_WHAT TO DO:_
Your copy should match the listing below word for word, with no images in it.

------------------------

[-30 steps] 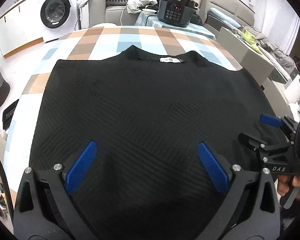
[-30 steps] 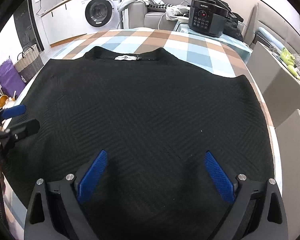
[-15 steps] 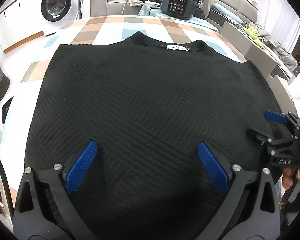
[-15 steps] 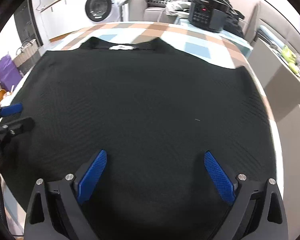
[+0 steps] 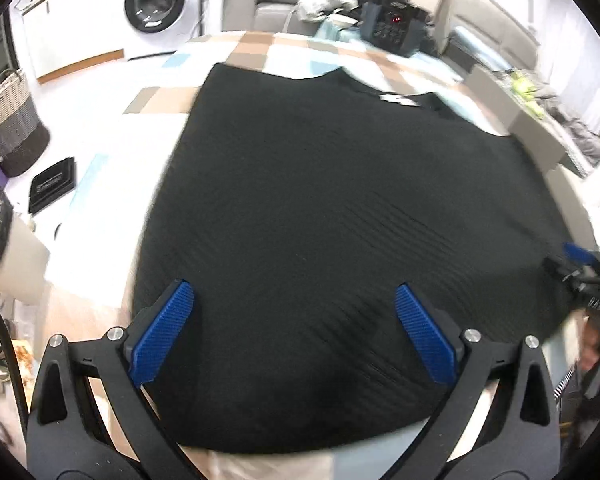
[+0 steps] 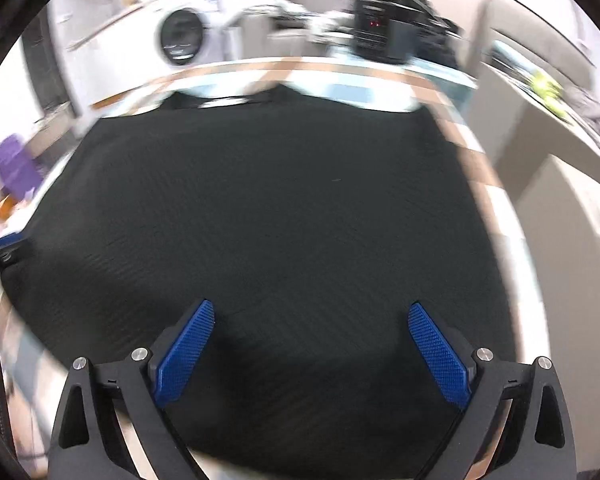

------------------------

_RESPONSE FOR THIS EXERCISE:_
[-30 steps] 
[-30 steps] 
[-15 steps] 
[-15 steps] 
[+0 steps] 
[+0 steps] 

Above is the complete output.